Forty years ago (give or take) everyone went to church; it was the social hub of people’s lives. Every family knew their lawyer, their accountant, their mechanic, their banker and their teacher (to name a few) from their church. Today, it is less rare to find that we have the same relationships based on the same places of worship.

This week, Christians enter into the most intense period of tension in the story. This is Holy Week; the week between Palm Sunday, when Jesus rides triumphantly into town in protest against the Roman Empire, and Easter Sunday when Jesus’ body is no longer in the tomb and people begin to meet the Resurrected, Risen Christ.

Between those two celebratory Sunday celebrations, however, the story takes us into the depths of our despair, into the darkness, into the tension that we live as Christians all the time.

The Triduum (“Three Days”) begins on Thursday – called Maundy Thursday to remind us of the story that we share on that evening – when Jesus tells his friends “A new commandment I give, love one another, as I have loved you.” Maundy comes from the Latin word which is the first in that phrase. It is typically the night when we might share in a foot washing ceremony, a reminder of being servants to all.

Maundy Thursday coincides with the festival of Passover in the Jewish tradition, and so some Christian communities will celebrate the Passover Haggadah (meal) together to remind each other why Jesus and his friends gathered in that evening.

Following Maundy Thursday, is Good Friday. This is the day in which Christians recall the passion and the crucifixion of Jesus. It is that day which reminds us today still of our suffering and abandonment, of our exile and our losses. It is a day that reminds us that we face death – our own deaths and those of those we love. It is a day that calls us to remember our brokenness, and yet we call it Good.

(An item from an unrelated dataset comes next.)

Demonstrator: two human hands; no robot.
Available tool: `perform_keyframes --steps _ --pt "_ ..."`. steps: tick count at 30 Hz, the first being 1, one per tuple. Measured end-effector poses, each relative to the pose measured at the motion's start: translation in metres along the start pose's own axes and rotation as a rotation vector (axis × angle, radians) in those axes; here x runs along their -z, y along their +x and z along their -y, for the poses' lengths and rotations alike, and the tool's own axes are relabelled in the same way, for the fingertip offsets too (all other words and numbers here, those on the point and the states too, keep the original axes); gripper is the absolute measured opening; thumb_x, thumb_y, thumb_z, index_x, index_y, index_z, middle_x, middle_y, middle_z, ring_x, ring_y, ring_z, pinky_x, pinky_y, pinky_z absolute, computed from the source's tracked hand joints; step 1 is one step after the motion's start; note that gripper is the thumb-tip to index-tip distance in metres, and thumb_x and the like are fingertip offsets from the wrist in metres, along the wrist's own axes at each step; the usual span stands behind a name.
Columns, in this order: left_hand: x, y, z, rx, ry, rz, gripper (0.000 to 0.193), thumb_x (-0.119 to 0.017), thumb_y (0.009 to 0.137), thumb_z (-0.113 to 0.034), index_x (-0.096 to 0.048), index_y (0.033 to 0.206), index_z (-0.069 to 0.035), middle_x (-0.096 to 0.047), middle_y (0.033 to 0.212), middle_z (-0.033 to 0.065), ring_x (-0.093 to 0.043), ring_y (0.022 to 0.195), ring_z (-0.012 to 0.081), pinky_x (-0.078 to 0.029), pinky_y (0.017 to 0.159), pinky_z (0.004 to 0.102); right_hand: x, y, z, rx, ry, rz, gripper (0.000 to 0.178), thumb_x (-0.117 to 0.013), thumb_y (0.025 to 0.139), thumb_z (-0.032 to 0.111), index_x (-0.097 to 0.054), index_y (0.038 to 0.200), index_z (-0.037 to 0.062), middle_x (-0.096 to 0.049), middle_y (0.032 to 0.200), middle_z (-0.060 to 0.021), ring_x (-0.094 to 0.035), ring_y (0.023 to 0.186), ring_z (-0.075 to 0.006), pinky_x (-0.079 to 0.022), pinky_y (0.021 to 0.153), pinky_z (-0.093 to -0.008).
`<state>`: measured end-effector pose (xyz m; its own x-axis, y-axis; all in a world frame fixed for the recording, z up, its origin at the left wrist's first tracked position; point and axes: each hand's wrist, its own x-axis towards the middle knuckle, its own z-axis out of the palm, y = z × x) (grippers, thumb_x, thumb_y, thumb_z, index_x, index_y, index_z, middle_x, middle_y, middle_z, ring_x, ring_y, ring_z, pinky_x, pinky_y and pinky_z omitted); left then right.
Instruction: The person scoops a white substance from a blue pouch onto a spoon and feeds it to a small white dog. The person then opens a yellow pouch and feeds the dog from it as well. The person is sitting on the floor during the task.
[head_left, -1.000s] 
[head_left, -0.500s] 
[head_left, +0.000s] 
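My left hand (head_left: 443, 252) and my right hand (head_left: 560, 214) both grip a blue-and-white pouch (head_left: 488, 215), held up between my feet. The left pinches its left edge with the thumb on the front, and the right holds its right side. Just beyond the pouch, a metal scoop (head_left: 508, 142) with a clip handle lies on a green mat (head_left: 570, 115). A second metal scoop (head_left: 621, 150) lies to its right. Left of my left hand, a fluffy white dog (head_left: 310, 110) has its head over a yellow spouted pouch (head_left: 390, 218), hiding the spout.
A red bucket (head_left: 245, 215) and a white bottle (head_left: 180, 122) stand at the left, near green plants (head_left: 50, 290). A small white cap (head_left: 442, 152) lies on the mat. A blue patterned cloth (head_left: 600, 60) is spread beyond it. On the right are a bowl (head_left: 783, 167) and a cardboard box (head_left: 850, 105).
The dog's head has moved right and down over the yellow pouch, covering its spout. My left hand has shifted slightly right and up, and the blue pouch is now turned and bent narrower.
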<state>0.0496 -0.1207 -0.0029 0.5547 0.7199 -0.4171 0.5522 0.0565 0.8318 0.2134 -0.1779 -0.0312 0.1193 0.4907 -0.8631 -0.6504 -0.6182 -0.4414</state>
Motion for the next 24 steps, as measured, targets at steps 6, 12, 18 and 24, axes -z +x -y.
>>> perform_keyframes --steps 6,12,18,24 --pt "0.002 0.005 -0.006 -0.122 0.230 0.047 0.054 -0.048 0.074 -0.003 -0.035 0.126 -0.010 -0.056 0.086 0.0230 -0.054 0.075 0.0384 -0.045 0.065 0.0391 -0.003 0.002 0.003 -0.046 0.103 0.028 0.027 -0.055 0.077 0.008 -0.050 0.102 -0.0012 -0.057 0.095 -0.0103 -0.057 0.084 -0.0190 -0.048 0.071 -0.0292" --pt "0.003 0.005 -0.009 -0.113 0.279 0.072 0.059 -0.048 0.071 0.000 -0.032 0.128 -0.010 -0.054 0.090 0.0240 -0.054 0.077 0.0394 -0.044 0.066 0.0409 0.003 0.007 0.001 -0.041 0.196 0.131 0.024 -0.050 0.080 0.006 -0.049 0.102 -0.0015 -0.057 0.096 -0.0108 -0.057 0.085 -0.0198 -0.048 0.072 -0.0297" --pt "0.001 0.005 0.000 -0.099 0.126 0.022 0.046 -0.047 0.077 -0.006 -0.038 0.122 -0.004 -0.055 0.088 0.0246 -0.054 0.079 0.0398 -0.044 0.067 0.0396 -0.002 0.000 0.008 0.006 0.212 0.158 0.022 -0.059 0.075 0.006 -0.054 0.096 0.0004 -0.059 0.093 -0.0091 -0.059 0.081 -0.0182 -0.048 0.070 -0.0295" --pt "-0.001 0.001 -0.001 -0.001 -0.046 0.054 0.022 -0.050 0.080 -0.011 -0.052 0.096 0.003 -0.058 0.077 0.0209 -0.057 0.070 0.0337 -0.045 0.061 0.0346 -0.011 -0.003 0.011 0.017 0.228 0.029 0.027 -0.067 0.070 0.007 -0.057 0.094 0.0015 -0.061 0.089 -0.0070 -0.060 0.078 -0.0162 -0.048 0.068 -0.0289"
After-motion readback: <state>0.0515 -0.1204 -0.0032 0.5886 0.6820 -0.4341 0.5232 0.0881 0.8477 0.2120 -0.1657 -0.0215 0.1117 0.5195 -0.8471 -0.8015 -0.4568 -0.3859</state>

We live in the tension of that suffering, abandonment, exile, loss, and brokenness through Holy Saturday; the day to commemorate Jesus’ lying in the tomb. Holy Saturday is the day of tension, the day we live in waiting for the excitement of Easter Sunday.

We know ourselves bound for the kingdom of God – pain and hope, dying and rising again – waiting in the unresolved, waiting in the mystery of Holy Saturday. To wake up on Easter Sunday and find that the story has resolved once again and that God breaks forth from the tomb, offering forgiveness, hope, new life. In our every day lives we catch sight of it here and there, we get a word of it, we listen and we know hope because of the resurrection story.

And yet, we live in tension because we still experience the things of Good Friday, yet we live as people who celebrate Easter Sunday. Sometimes it seems as though we are still waiting in that Holy Saturday – the unresolved waiting time, knowing that the story tells us that resurrection comes, and yet questioning when and how. As we watch the world seemingly implode around us, we hold onto the stories of our faith that God works in the mystery of the tension.

And we say Thanks be to God! because that’s all we can say, in the midst of the brokenness of our world, and in the brokenness of our lives. Joy comes with the dawn of Easter; may we keep our eyes open for Easter breaking forth in our story and in our lives – always!